Interactive Controls

  • Left-Click: Add a Red point (Class 0).
  • Right-Click (or Shift+Click): Add a Blue point (Class 1).
  • Drag: Click and drag any point to move it. Watch how the boundary adapts!
  • Double-Click: Remove the nearest point.
  • Start/Stop Training: Toggle the gradient descent optimization process.
  • Step Fwd ▶: Execute a single SGD training step with full calculation details shown in the Step Details panel.
  • ◀ Step Back: Rewind to the previous training step.
  • Reset Model: Randomize the weights while keeping data points.
  • Clear All: Remove all points and reset the model.
  • Learning Rate (η): Controls step size in gradient descent. Higher = faster but may overshoot.
  • Regularization (λ): L2 penalty to prevent overfitting. Higher = simpler model.
  • Preset: Load different data configurations to explore the sigmoid behavior:
    • Sigmoid Demo (1D): Points arranged horizontally — best for seeing the classic S-curve probability transition from 0→1.
    • Probability Gradient: Points at varying distances from boundary — shows how confidence changes with distance.
    • Uncertainty Zone: All points clustered near center — demonstrates predictions near P=0.5.
    • Confidence Contrast: Mix of far (confident) and near (uncertain) points.
    • Diagonal Separation: Shows 2D probability gradient across a diagonal boundary.
    • Overlapping Classes: Non-separable data — model must find best compromise.
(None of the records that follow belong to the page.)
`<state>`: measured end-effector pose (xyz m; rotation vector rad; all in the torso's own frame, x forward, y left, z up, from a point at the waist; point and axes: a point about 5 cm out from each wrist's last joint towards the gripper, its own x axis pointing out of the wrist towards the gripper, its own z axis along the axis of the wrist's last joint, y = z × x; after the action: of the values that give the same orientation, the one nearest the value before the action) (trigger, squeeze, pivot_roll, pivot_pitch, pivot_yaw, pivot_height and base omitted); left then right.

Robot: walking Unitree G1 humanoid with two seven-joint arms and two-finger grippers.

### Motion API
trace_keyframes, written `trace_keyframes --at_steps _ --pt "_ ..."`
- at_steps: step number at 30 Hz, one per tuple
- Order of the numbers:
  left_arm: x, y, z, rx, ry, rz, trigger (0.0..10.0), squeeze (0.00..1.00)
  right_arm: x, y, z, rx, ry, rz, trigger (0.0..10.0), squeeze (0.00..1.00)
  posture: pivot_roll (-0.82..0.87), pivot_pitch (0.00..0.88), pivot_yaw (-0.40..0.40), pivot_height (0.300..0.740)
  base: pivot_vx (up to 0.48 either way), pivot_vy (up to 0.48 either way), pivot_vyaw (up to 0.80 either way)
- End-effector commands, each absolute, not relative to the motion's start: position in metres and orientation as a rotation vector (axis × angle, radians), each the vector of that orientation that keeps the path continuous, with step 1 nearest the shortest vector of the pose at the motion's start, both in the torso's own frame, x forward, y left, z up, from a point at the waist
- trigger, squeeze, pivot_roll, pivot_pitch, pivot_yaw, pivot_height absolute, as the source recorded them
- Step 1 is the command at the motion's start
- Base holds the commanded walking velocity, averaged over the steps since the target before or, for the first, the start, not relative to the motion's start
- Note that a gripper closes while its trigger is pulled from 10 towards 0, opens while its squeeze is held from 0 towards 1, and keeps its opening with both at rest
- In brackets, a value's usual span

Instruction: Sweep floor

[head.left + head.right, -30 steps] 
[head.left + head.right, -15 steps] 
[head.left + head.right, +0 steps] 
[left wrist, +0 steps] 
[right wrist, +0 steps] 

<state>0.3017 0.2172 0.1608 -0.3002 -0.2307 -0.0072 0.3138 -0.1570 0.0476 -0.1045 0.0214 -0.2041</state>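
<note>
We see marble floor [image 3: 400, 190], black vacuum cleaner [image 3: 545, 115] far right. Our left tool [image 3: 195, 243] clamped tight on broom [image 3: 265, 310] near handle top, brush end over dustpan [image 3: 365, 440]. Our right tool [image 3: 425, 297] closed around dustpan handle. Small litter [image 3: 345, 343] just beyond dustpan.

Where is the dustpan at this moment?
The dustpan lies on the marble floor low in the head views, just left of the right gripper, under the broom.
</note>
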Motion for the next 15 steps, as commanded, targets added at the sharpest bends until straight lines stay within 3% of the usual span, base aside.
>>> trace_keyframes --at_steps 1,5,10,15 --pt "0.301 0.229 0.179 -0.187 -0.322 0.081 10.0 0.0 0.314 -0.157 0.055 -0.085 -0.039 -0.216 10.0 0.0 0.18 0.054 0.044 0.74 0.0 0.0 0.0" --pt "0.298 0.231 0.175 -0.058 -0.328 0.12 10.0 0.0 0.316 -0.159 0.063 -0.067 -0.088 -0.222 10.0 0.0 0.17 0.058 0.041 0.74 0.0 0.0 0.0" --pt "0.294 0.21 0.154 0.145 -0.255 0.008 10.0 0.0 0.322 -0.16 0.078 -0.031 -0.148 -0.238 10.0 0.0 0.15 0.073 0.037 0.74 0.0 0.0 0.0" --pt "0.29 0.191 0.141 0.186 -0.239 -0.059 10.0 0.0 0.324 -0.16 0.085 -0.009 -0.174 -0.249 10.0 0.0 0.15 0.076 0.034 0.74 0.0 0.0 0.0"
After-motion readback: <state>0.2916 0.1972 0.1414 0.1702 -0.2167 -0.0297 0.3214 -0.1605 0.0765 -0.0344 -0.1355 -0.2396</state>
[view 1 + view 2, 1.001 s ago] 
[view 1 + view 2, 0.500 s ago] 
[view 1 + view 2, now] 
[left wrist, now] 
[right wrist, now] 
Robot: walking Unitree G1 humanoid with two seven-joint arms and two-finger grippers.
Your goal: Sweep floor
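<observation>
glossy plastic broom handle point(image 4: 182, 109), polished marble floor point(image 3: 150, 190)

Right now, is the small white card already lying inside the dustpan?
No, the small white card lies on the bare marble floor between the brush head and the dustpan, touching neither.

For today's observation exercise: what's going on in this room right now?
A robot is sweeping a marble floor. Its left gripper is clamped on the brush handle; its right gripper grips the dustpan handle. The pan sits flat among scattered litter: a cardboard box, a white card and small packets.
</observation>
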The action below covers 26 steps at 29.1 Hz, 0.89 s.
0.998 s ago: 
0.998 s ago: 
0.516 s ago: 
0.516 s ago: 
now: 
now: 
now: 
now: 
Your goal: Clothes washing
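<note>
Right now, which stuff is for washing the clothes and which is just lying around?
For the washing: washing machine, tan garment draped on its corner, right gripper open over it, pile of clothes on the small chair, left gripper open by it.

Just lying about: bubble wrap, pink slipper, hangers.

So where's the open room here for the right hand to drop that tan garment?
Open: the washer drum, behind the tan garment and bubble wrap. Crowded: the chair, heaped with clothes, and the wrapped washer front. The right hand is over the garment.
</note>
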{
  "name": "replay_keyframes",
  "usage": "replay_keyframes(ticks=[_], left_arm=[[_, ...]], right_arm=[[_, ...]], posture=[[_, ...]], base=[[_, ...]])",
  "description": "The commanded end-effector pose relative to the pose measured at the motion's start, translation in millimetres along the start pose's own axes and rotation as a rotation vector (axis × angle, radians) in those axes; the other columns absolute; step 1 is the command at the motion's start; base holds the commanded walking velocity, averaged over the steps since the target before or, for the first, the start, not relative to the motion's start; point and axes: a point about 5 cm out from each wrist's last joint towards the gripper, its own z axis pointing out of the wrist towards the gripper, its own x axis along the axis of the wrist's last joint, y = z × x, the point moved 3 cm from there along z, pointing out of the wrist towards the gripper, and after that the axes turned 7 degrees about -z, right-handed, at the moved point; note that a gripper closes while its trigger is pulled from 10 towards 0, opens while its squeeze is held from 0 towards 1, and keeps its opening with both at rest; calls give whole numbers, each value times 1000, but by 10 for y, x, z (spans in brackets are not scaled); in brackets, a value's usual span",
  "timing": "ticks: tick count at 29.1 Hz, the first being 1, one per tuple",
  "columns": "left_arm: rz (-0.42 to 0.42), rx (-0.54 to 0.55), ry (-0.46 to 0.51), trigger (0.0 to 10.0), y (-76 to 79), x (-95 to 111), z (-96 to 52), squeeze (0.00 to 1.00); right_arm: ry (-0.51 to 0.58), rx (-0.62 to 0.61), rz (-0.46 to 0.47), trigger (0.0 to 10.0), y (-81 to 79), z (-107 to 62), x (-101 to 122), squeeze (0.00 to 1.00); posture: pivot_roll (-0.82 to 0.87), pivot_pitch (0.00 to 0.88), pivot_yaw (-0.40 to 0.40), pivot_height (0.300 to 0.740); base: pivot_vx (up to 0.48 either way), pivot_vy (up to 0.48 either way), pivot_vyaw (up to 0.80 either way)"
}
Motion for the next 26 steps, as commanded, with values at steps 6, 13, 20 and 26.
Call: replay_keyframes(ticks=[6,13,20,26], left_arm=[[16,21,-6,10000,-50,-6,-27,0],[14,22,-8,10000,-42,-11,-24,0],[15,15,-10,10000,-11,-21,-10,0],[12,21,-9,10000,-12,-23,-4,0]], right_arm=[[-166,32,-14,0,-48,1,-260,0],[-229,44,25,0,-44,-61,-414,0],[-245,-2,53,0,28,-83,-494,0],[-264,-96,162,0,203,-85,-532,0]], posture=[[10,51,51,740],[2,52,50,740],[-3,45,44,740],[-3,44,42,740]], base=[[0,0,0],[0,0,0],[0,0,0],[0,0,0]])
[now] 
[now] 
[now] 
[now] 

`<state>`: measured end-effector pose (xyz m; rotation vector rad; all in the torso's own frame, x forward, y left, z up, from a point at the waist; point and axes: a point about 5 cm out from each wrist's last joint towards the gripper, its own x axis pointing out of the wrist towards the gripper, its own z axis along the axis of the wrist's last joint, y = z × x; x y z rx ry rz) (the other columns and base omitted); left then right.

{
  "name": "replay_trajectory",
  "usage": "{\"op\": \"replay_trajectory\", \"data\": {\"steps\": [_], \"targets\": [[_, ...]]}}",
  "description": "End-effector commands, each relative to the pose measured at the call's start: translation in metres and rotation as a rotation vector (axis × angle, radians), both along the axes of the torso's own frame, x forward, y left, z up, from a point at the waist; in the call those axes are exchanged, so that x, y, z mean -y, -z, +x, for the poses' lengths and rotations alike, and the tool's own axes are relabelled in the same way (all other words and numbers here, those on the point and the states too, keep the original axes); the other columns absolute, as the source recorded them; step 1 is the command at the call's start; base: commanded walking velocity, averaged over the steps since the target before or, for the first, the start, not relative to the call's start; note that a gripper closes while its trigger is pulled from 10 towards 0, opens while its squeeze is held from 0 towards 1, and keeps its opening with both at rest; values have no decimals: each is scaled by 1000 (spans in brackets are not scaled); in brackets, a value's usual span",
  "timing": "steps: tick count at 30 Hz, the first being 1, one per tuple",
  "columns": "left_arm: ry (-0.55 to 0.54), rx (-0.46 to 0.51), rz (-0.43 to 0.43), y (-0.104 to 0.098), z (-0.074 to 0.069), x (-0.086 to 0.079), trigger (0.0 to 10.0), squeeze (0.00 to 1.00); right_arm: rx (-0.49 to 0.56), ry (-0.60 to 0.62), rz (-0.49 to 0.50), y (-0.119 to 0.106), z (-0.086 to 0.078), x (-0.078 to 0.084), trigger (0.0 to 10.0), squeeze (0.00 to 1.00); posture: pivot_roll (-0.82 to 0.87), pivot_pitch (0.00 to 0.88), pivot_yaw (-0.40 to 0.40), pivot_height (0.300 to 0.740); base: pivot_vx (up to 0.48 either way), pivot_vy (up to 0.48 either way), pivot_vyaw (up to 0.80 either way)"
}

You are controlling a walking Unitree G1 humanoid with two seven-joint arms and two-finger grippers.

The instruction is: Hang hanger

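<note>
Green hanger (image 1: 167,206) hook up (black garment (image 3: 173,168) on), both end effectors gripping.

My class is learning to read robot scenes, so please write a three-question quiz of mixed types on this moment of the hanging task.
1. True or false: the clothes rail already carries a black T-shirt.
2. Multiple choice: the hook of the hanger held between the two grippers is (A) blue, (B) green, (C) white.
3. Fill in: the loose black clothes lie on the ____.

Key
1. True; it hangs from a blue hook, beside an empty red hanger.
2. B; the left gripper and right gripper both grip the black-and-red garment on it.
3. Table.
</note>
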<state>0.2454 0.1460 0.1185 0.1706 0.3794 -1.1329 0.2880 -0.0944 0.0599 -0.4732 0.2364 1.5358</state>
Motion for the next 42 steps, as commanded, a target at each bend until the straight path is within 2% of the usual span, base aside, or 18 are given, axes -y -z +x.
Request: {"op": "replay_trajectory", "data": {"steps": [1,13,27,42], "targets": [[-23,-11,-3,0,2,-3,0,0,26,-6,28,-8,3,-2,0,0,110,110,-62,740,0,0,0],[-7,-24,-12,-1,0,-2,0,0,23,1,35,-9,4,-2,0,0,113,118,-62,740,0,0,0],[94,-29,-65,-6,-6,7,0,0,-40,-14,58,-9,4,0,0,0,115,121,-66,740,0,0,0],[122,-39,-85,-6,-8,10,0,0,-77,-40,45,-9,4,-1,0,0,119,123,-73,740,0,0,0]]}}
Understanding the Visualization

  • Orange Line: The decision boundary where P(y=1) = 0.5 (i.e., w·x + b = 0).
  • Background Gradient: Probability map — red regions predict Class 0, blue regions predict Class 1.
  • White Highlight: The currently selected point being processed in step-by-step training mode.
  • Probability Contours: Optional lines showing where P = 0.1, 0.25, 0.75, 0.9.
  • Sigmoid Plot (bottom-right inset): THE ACTUAL S-CURVE! Shows P vs. z (signed distance from boundary). Each data point is plotted on the curve — you can SEE the sigmoid function mapping z values to probabilities!

Visualization Options

  • Show Probability Regions: Toggle the red-blue gradient background showing the probability landscape.
  • Show Probability Contours: Display iso-probability lines (P = 0.1, 0.25, 0.75, 0.9) — these are always parallel to the decision boundary!
  • Show Sigmoid Plot: Toggle the S-curve inset that visualizes how z (logit) maps to probability P.

Step Details Panel

When using Step Fwd ▶, the Step Details panel shows the complete calculation for each gradient descent update:

  • Selected Point: Which point was randomly chosen for this update (highlighted on canvas).
  • Logit & Sigmoid: How z = w·x + b is computed, then transformed to probability via σ(z).
  • Error Calculation: The difference between predicted probability and true label.
  • Log Loss: The cross-entropy loss L = −[y·log(p) + (1−y)·log(1−p)].
  • Gradient Calculation: Partial derivatives ∂L/∂wx, ∂L/∂wy, ∂L/∂b.
  • Weight Updates: Step-by-step showing wnew = w − η × gradient.
  • Decision Boundary: The resulting line equation y = (slope)·x + (intercept).

Applications of Logistic Regression

  • Medical Diagnosis: Predicting disease probability from symptoms
  • Credit Scoring: Probability of loan default
  • Spam Detection: Probability an email is spam
  • Click Prediction: Probability a user clicks an ad
  • Churn Prediction: Probability a customer will leave

Tips for Using This Simulation

  • Use Step-by-Step Mode: Click Step Fwd ▶ to see exactly how each gradient descent update works. Watch the probability calculation!
  • Watch the Probability: Notice how each point gets a probability estimate, shown when highlighted (P=0.XX).
  • Compare to SVM: Unlike SVM where only "Support Vectors" matter, here EVERY point contributes to the gradient.
  • Try High Learning Rate: Set η = 2.0 and watch the boundary oscillate — too aggressive!
  • Try Sigmoid Demo: Use the "Sigmoid Demo (1D)" preset to see the classic S-curve probability transition.
  • Try Uncertainty Zone: See how the model handles points all clustered near P=0.5.
  • Watch the Log Loss: As training progresses, log loss should decrease. If it increases, learning rate may be too high.
  • Enable Probability Contours: Check "Show Probability Contours" to see lines where P = 0.1, 0.25, 0.75, 0.9.
  • Watch the Sigmoid Plot: The inset in the bottom-right shows the actual S-curve! Watch how points move along the curve as training progresses.